Остановившись перед дверью с прилепленной скотчем бумажкой, на которой от руки, небрежно, артистическим почерком было написано – «ателье Федора», Андрэ постучал. За дверью царило молчание, но, когда он ударил несколько раз посильнее, с той стороны послышался шорох неторопливых шагов.
– О-о-о-о-о-о! Какие люди! – На пороге в нижнем белье стоял Федор. Голова его была всклокочена, лицо выглядело заспанным и немного помятым, но широкая улыбка, завершающая эту конструкцию, придавала ему вид вполне обаятельный и даже милый.
– Андрюха, какими судьбами? – Федор, как это обычно принято у хоббитов, полез было обниматься, но, обнаружив за спиной Андрэ Ингрид, засмущался и принялся натягивать брюки.
– Это Ингрид!
– Федор! А у нас тут вчера… Ну, одним словом, чума, понимаешь, мы только недавно шляфэн легли! – протянув руку Ингрид, он с любопытством окинул ее взглядом.
Федор был старожилом берлинской колонии. Но главное, он являл собой образ кристально чистого, без посторонних примесей и добавок настоящего солдата искусства. Того, для кого походы, тяготы неустроенной жизни в окопах, пятна берлинской лазури на брюках, вонь растворителей у подушки, арт-обстрелы, бомбежки, налеты на галереи и дармовые фуршеты были делом обыденным и в то же время любимым. Он не представлял, не знал, да и знать не хотел другой жизни. Федор отдавался служению целиком, был готов нести этот крест самозабвенно, не требуя ни наград, ни званий, ни почестей посмертной славы.
Его даже трудно было назвать рядовым, а скорее старшиной, есаулом, младшим офицером. Если б он служил в другой армии – французской или немецкой, то наверняка носил бы уже погоны если не генерала, то полковника или майора. Но в Мордоре генералов от искусства не существовало, вернее, имелась пара, которых назначали сверху. Но армия, хотя это была даже не армия, а скорее ополчение – рассеянные по лесам партизанские отряды, их не признавала.
Начинающие салабоны смотрели на Федора с уважением. Для них его авторитет был бесспорным, и, по правде сказать, Шелом должен бы носить он – Федор.
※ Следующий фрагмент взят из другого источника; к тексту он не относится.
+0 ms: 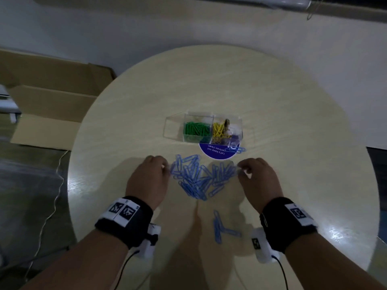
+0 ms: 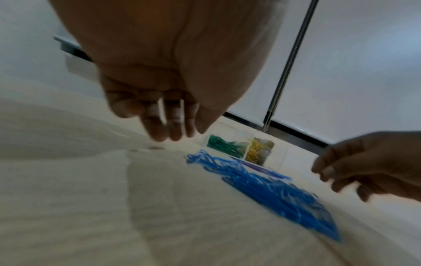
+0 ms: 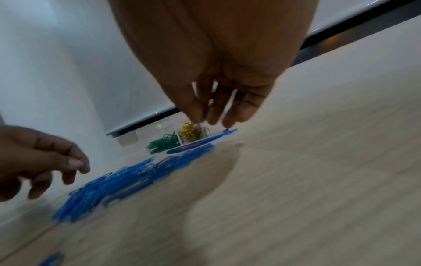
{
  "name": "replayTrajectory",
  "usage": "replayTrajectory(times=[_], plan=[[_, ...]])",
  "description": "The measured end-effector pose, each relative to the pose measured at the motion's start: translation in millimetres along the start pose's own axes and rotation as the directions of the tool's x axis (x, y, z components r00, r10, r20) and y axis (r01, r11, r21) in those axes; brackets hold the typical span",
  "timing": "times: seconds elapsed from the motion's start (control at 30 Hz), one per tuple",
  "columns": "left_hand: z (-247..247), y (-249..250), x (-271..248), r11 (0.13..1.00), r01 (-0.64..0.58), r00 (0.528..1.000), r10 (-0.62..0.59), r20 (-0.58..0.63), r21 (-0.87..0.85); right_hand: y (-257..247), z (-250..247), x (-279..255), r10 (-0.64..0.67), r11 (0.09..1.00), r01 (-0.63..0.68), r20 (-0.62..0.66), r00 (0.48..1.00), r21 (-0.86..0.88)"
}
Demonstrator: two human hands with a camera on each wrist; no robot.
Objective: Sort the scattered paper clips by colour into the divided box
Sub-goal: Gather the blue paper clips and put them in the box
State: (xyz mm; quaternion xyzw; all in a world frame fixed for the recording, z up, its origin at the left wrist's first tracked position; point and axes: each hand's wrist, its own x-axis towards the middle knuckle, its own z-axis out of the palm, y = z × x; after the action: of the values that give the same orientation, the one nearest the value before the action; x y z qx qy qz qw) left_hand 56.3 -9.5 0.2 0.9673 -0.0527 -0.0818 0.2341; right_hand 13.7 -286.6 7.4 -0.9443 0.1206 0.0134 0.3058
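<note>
A heap of blue paper clips lies mid-table between my hands. My left hand sits at the heap's left edge and my right hand at its right edge. On both, the fingers hang loosely toward the table and hold nothing, as the wrist views show for the left hand and right hand. Behind the heap stands the clear divided box, with green clips in one compartment and yellow clips in the neighbouring one. Its leftmost compartment looks empty. A few stray blue clips lie near the front edge.
A round blue sticker lies under the box's near right corner, with a couple of blue clips on it. Left of the round table, flattened cardboard and a thin cable lie on the floor.
</note>
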Motion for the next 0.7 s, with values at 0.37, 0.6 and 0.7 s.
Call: replayTrajectory(times=[0.37,0.6,0.7], plan=[[34.3,61.2,8.3,0.995,0.036,0.989,-0.049,0.141,0.098,-29.7,36.2,-3.3,-0.001,0.966,0.060,0.229,0.974,-0.253],[23.0,34.2,-5.7,0.997,0.077,0.995,-0.076,0.068,-0.017,-13.9,18.9,-6.6,0.111,0.992,-0.108,0.046,0.993,-0.064],[23.5,40.7,-1.5,0.994,0.094,0.993,-0.097,0.072,0.051,-17.6,25.7,-4.3,0.064,0.975,-0.032,0.138,0.988,-0.222]])
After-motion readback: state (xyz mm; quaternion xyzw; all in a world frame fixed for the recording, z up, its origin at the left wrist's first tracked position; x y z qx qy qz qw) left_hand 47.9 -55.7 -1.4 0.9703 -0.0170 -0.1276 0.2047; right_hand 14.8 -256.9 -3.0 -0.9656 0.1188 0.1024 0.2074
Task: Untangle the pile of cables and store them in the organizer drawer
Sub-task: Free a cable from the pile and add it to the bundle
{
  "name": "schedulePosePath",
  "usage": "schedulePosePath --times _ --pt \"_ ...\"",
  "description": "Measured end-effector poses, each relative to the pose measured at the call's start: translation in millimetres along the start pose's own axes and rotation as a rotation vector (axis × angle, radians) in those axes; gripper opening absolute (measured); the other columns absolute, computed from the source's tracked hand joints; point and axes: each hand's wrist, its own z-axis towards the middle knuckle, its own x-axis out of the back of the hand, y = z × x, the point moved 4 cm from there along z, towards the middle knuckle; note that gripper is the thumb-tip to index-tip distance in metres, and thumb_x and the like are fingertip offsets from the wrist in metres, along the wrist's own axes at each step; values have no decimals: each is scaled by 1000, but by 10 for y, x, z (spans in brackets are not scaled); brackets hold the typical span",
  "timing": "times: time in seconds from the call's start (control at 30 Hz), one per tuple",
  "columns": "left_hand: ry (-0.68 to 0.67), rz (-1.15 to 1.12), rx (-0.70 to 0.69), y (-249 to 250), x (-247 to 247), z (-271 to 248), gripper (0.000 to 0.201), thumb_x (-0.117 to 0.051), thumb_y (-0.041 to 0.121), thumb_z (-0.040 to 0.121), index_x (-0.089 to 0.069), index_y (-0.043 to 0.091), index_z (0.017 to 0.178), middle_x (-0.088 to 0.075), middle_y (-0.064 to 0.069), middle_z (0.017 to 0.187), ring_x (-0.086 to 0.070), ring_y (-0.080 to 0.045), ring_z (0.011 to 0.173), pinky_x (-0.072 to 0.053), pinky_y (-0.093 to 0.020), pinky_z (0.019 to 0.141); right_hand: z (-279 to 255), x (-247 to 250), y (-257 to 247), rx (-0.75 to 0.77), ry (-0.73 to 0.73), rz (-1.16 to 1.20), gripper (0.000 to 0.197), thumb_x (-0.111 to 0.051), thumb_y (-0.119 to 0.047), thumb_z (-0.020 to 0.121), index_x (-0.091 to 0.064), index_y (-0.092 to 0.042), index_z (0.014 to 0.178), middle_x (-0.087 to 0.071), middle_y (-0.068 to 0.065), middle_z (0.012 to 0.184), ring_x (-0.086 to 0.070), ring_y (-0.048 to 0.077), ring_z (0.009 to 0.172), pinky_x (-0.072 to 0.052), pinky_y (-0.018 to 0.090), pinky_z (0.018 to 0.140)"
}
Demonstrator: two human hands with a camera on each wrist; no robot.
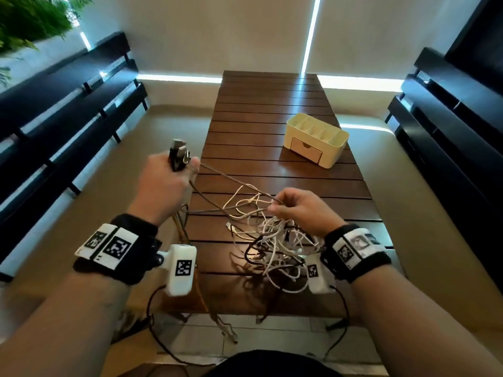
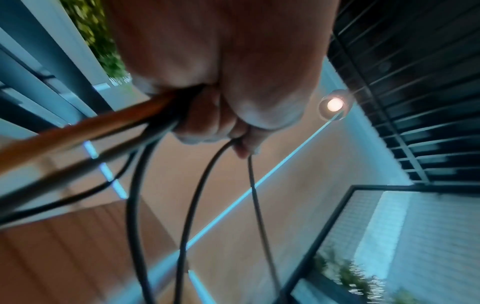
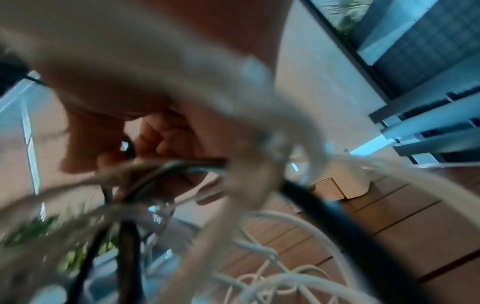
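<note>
Head view: left hand (image 1: pixel 163 183) raised, fisted.

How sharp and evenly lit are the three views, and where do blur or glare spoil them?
Head view: sharp but wide-angle bent, bright strip glare on the table, the cable pile readable. Left wrist view: left hand and dark cables fairly clear, background smeared, one lamp flaring. Right wrist view: heavily blurred; right hand and white cables are smears.

Dark slatted wood table (image 1: pixel 285 170), smooth cream plastic organizer (image 1: pixel 330 153).
</note>
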Motion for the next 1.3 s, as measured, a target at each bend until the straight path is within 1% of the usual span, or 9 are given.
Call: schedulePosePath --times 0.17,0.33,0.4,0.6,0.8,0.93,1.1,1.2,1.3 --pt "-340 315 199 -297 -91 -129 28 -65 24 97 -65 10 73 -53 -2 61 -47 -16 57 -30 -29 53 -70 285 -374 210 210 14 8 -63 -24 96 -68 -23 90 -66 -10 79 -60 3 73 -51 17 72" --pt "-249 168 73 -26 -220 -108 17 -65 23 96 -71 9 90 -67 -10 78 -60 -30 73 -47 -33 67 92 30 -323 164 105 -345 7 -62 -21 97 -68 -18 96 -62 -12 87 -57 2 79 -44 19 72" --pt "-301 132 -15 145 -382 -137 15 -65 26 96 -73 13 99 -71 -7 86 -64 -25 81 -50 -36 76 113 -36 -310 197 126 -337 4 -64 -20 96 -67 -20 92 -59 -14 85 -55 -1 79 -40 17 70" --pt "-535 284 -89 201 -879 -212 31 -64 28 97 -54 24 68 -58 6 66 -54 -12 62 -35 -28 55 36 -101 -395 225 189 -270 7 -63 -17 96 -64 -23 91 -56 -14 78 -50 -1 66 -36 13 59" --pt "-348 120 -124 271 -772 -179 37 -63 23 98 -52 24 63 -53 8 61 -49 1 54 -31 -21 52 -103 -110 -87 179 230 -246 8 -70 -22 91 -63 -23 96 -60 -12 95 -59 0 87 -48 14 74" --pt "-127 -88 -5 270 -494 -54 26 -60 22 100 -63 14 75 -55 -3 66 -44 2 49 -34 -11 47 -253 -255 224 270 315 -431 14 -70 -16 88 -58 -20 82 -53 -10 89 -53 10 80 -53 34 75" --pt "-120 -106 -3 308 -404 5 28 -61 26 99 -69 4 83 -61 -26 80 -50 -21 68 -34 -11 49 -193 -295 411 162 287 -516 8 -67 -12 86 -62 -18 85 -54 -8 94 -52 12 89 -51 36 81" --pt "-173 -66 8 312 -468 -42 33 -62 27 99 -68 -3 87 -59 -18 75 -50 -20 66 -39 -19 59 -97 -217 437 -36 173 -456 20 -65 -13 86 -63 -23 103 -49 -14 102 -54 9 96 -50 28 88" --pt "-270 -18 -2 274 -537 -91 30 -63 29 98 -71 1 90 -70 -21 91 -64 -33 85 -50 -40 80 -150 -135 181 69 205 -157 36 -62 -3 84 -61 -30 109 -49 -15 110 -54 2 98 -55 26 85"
Именно его голова как нельзя более подходила под этот позолоченный символ воинской чести, доблести и власти. Но Шелом красовался на голове Андрэ, и Федор, наконец, заметил его:
– Ну, какая вещь! Где раздобыл?
– Да так! Потом расскажу! Федор, мы у тебя поживем пару дней?
– Ясно! Не вопрос! Найдите себе матрац в коридоре и шляфен махен сколько хотите. Ну, проходьте, проходьте. – Он скинул со стула какие-то тряпки и поставил его перед Ингрид. – Да, рад. Давненько не виделись! Хотите вина тринкен? – символически спросил Федор и, не дожидаясь ответа, вытащил из-под стола литровый пакет белого.
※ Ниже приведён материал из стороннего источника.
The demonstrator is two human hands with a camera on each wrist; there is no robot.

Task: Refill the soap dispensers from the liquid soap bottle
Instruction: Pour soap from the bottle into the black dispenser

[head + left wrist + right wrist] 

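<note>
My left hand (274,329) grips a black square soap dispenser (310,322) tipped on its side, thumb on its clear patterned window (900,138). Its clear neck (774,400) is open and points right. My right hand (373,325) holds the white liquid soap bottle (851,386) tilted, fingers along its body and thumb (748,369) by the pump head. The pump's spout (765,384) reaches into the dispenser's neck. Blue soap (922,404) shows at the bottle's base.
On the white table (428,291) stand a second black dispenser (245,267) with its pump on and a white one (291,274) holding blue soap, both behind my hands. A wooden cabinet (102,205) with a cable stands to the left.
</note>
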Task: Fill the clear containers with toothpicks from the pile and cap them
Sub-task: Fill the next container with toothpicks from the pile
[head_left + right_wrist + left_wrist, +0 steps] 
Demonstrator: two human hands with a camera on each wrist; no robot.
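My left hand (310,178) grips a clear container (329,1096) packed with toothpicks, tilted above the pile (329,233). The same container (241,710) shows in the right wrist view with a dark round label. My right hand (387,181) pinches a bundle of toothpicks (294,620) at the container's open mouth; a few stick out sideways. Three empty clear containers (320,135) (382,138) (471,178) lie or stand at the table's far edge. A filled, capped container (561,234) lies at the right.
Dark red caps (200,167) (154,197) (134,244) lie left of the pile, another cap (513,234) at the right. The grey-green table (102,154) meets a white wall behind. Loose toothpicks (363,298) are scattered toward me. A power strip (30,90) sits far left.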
Он не признавал легких напитков в стекле и всегда покупал только картоны. На марше они были удобней: весили меньше, стоили еще меньше, а вмещали на четверть больше.
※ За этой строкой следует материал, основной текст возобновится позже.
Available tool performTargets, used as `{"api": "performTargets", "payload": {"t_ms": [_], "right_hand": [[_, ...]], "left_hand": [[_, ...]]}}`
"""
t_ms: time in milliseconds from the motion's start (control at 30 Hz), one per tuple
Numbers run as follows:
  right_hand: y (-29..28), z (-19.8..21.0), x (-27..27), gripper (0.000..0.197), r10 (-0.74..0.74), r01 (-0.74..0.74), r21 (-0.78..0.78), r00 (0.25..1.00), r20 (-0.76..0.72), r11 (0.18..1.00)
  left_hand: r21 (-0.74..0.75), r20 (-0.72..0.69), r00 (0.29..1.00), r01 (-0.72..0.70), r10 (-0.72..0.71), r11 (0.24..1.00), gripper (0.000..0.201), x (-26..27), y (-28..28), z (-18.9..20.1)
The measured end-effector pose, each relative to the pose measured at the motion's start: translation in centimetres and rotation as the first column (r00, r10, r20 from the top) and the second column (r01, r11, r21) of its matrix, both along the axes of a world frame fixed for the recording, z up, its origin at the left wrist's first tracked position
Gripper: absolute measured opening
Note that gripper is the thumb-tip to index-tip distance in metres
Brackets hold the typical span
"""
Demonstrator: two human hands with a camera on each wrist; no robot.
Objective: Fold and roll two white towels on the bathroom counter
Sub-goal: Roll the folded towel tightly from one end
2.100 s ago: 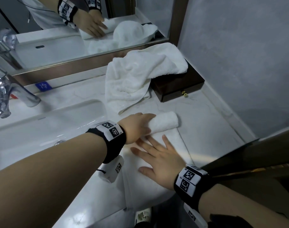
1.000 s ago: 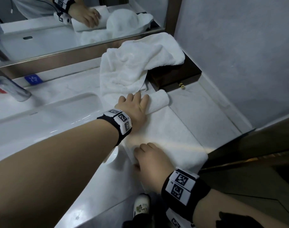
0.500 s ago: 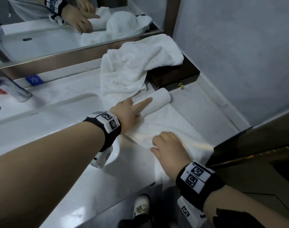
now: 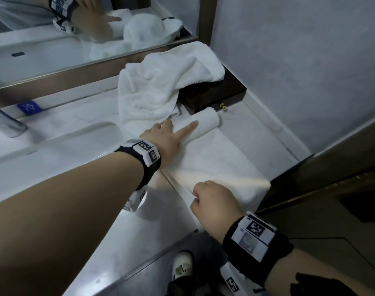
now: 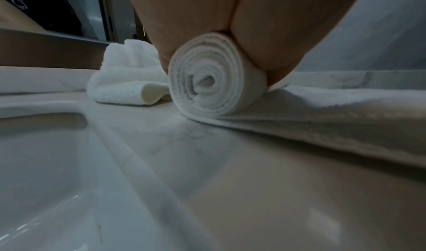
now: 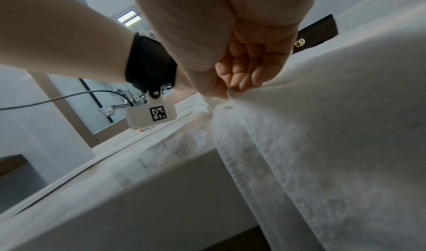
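Observation:
A white towel (image 4: 216,163) lies flat on the counter, its far end wound into a roll (image 4: 205,121) beside the dark box. My left hand (image 4: 167,137) holds the roll's left end, index finger straight along its top. In the left wrist view the hand (image 5: 196,27) straddles the spiral end of the roll (image 5: 207,83). My right hand (image 4: 212,201) pinches the towel's near left edge at the counter front, and its curled fingers (image 6: 239,76) nip the cloth (image 6: 322,127). A second white towel (image 4: 161,88) lies crumpled behind, draped over the box.
A dark wooden box (image 4: 214,92) with a brass knob sits at the back right against the grey wall. The sink basin (image 4: 54,150) and chrome faucet (image 4: 5,122) are to the left. A mirror (image 4: 54,39) runs along the back. The counter ends just past my right hand.
My right hand went from lying flat on the towel to pinching its near left edge. The roll now lies farther back, close to the box, with my left hand still on it.

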State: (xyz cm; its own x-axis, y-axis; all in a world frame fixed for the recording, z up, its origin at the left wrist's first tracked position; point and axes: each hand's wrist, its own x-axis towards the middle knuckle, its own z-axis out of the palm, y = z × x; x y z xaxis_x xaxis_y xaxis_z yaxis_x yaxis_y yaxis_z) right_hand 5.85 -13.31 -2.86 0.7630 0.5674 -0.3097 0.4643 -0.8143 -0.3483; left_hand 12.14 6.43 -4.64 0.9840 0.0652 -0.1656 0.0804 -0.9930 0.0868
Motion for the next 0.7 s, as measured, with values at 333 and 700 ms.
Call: {"api": "performTargets", "payload": {"t_ms": [333, 700], "right_hand": [[0.6, 2.0, -0.6, 0.008, 0.077, -0.080, 0.021, 0.991, 0.110, 0.997], [1.8, -0.2, -1.5, 0.005, 0.233, -0.233, 0.007, 0.972, 0.021, 0.972]], "left_hand": [[0.046, 0.007, 1.000, -0.003, 0.003, 0.999, 0.075, -0.3, -0.4, 0.0], [0.093, -0.025, 1.000, -0.012, 0.014, 0.996, 0.082, -0.5, -0.9, 0.7]]}}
– Ну, рассказывай! Каким ветром?
– Мы с Ингрид отправляемся в свадебное путешествие! Вот начали с Берлина, потом едем в Прагу, оттуда в Вену, ненадолго в Венецию, а затем на Лазурный берег. Кстати, хочу одолжить у тебя немного денег на дорогу, а то у меня на кармане всего полтора евро.
– Ты же знаешь, я не храню такой гельд дома. У меня всей-то наличности – двадцатка.
– Что он говорит? – спросила Ингрид, которая не понимала языка хоббитов, но слушала их певучую тарабарскую речь с явным интересом.
– Он говорит, что хочет угостить нас виски. Кстати, Федор, до закрытия «Плюса» осталось сорок минут. Не пора ли нам поспешить?
В этот момент в дальнем углу мастерской что-то зашуршало, ватное одеяло зашевелилось, и из-под него на звук голосов показался заспанный лыч поэта Буяна. Правда, Буяном называл его только Андрэ, находя в этом имени точное определение его неординарной фигуры, совмещавшей в себе столько разносторонних талантов.
Во-первых, Буян действительно был поэтом. Когда, выпив, он начинал декламировать свои стихи, то звучало это чарующе. В них слышался звук прибоя в ночи перед штормом, мелодия баяна в нижних октавах, крики шамана, взывающего к почерневшему перед грозой небу. Но, выпив больше, Буян становился настоящим буяном: начинал материться, приставать к девушкам, хамить всем, кто подворачивался ему под руку, и даже, казалось, готов был подраться, но так как сложения был хрупкого, дальше угроз обычно дело не доходило.